One of the biggest criticisms of the CMS mandated Patient Access APIs we heard was that it moves protected health data outside of the purview of HIPAA and thus patient privacy could be freely violated. Many want HIPAA or HIPAA-like protections extended to third parties handling health data. That argument might hold more weight if HIPAA was actually protecting the health information of patients at organizations who are bound by its rules. Sadly, that's not always the case.
In the past few weeks investigative reporters published three articles showing just how badly some of our healthcare organizations are violating patient privacy. These articles addressed data tracking and collection software placed on provider websites allowing online patient appointment scheduling, placed in patient portals, and placed in patient check-in software used by providers. They sent data to Facebook, to Google, to Amazon, to Oracle, and elsewhere (including to at least one data broker). Some of their websites included session trackers potentially recording every click made on those pages.

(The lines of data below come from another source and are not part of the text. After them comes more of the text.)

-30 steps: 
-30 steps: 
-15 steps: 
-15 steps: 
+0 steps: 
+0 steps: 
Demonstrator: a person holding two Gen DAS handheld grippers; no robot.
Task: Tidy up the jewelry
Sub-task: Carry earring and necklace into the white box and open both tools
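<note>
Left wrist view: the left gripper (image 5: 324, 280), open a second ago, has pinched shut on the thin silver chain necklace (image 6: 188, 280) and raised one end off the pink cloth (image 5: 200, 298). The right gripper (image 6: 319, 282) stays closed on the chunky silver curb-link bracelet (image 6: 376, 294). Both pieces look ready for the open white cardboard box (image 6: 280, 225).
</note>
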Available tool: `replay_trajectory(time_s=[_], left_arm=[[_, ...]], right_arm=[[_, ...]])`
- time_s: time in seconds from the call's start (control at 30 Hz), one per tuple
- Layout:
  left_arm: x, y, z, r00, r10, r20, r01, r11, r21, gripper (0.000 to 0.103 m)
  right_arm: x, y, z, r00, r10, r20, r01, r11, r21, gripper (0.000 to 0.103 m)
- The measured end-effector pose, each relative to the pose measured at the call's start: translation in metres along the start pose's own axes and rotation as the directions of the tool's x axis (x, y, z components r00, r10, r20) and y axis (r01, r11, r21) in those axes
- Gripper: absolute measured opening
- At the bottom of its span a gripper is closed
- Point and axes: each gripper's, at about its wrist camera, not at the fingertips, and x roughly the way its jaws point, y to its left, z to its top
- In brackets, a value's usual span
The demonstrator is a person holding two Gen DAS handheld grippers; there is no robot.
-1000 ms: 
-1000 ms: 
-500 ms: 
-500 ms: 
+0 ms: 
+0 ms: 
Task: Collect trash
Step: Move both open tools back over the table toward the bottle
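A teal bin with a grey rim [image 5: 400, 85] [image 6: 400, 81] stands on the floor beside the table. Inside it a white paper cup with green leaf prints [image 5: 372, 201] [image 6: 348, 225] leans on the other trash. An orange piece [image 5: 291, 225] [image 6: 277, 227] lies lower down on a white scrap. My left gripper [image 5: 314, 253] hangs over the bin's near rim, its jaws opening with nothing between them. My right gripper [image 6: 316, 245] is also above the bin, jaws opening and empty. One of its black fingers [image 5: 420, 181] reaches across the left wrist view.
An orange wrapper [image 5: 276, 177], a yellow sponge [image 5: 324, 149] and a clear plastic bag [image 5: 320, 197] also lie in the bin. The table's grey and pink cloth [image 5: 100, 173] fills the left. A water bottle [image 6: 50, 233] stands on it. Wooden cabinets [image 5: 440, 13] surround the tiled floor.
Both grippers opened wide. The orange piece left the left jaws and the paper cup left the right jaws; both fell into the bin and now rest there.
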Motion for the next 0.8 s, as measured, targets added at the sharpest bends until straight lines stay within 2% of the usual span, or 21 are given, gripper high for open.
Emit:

Two [1] [2] of the three articles were from The Markup, a non-profit newsroom doing data-driven reporting on how technology affects society. The third - a more narrow look specifically at one patient check-in application (Phreesia) - was by the Washington Post. The Markup articles, in particular, explain their investigative process and findings in detail, backing them up with data and evidence. They are compelling and horrifying at the same time.
Both of these scenarios involve the transfer and collection of PHI. In the case of Facebook, this is done without consent and entirely outside of the HIPAA framework. In the case of Phreesia (which typically signs Business Associate Agreements with its users to access the data), selling the data is ostensibly done with patient consent and under the guise of offering more personalized service to the patient. However, the consent is buried deep within a longer consent form that's part of the check-in process and, unless you are used to reading and absorbing every word of lengthy consent forms, likely to be dismissed as consenting to the visit.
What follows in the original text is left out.